One part of the entries below is wanted: the lines from the one containing "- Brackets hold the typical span" through the one containing "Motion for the". Write those out exactly and nothing else.

· · · · · · ·

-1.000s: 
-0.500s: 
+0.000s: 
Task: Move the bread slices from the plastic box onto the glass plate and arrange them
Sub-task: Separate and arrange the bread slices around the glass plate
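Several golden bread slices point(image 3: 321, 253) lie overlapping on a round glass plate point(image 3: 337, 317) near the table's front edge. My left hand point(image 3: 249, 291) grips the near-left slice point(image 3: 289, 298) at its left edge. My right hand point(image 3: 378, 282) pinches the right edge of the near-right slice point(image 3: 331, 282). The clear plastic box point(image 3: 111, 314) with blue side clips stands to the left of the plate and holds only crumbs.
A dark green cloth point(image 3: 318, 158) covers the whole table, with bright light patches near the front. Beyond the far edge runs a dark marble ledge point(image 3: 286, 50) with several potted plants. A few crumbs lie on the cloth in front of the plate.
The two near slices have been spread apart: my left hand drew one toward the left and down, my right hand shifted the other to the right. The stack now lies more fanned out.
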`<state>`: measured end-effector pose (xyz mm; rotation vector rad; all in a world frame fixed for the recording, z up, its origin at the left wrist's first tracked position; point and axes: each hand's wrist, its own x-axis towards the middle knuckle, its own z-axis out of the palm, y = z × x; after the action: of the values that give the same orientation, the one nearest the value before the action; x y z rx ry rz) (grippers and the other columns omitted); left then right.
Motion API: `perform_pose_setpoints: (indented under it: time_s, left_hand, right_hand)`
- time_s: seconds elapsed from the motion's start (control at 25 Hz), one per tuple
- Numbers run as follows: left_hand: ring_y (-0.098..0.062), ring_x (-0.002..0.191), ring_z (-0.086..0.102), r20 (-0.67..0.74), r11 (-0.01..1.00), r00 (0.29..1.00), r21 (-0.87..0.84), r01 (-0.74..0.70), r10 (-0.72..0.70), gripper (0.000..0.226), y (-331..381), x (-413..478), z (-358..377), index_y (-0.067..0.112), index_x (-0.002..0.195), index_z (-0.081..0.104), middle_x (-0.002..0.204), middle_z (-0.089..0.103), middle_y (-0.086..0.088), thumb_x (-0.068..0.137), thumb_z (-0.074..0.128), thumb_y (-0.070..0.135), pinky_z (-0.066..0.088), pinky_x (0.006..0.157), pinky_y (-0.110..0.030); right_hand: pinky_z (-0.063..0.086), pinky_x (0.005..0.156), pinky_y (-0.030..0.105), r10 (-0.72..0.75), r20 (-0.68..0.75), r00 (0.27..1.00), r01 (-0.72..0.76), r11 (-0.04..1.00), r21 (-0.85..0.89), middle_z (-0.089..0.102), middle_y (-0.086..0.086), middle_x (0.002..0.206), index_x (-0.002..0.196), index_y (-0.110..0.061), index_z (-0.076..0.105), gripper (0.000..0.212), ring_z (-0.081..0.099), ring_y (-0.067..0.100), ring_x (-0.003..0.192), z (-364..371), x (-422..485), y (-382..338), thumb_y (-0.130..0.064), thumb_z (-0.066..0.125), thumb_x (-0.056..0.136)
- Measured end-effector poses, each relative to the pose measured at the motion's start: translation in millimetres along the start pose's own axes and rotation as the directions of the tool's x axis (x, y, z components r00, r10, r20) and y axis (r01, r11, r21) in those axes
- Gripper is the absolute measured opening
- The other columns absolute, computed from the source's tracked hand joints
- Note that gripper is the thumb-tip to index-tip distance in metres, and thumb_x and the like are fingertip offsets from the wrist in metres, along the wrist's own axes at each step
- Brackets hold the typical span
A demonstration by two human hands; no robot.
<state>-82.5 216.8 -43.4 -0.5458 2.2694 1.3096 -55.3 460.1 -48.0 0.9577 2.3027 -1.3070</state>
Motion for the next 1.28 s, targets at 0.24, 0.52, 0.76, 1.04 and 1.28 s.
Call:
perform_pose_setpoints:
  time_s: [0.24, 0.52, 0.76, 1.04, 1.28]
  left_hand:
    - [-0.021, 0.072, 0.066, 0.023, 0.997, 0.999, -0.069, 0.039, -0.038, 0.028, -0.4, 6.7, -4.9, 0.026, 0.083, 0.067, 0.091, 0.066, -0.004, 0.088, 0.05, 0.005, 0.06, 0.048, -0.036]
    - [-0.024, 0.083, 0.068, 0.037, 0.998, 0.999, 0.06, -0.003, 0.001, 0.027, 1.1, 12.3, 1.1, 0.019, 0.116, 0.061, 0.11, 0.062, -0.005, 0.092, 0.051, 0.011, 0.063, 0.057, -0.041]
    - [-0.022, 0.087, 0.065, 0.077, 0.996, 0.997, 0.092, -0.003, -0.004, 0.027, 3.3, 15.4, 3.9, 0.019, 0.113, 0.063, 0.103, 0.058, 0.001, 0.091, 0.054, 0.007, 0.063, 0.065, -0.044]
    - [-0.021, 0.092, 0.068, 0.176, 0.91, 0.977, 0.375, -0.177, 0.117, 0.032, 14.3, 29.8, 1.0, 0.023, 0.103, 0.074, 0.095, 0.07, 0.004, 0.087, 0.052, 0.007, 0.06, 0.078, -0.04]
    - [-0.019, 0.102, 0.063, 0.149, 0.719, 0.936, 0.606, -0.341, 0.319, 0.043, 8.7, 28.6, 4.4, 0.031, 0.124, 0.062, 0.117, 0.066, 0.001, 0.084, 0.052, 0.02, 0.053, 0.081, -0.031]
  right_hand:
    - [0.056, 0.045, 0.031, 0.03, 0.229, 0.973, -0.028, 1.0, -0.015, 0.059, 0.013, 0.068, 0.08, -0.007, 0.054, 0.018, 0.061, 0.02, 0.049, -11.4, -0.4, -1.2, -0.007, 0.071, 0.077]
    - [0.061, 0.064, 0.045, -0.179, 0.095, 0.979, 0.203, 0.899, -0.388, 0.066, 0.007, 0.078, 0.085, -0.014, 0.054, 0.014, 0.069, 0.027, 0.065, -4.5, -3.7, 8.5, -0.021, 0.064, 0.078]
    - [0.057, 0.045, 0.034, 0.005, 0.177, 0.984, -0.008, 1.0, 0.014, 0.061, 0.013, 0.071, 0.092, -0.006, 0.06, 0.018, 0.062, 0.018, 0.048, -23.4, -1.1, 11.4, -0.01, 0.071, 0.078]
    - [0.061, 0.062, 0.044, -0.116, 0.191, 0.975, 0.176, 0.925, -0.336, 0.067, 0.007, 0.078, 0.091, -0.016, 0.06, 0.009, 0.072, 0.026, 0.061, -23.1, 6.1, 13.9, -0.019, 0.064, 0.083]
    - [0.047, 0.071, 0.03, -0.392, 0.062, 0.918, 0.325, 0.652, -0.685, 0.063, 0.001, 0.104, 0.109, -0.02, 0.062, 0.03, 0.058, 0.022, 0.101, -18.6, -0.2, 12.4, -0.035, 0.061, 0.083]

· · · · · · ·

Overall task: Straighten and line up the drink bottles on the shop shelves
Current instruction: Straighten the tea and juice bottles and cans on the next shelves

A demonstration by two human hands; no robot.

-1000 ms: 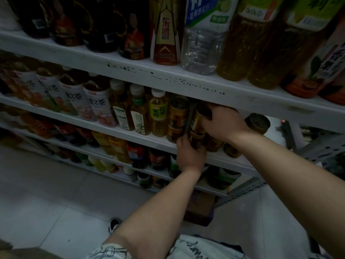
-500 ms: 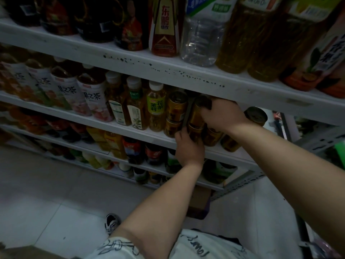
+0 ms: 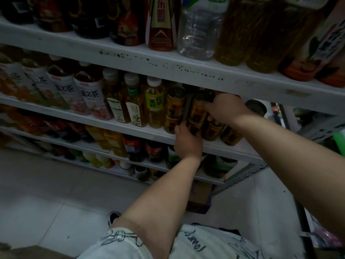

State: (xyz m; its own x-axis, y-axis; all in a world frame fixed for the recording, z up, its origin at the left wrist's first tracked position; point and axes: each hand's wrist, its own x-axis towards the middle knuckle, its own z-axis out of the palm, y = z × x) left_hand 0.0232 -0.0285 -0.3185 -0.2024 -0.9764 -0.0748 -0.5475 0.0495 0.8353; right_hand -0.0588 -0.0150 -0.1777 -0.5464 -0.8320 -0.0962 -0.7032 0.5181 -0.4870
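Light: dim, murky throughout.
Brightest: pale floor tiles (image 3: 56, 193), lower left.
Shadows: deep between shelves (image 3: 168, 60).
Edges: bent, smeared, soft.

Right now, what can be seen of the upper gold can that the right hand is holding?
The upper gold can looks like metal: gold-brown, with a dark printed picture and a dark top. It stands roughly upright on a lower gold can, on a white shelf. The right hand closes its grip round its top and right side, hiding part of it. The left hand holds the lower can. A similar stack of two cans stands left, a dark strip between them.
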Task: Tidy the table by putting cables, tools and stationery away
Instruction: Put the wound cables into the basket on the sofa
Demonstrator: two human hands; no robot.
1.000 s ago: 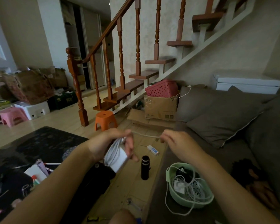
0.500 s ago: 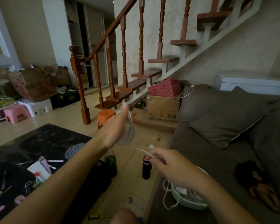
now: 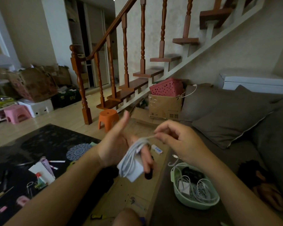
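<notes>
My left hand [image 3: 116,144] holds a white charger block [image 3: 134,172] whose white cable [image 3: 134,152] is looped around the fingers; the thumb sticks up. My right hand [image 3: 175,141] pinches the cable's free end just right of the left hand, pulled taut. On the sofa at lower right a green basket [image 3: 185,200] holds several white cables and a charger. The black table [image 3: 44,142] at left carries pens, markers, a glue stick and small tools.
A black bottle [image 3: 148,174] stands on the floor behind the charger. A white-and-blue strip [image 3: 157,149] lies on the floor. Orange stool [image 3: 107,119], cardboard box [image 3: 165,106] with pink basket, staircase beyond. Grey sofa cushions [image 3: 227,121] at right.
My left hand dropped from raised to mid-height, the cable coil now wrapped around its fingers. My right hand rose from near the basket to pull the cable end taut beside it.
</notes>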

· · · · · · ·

→ **OUTPUT FOR THIS EXERCISE**
- Brackets hold the typical span
A demonstration by two human hands; no robot.
<state>-82.5 216.8 -43.4 -0.5458 2.2694 1.3096 -55.3 460.1 -48.0 0.9577 2.3027 -1.3070</state>
Motion for the next 1.28 s, targets at 0.24, 0.52, 0.76, 1.04 and 1.28 s.

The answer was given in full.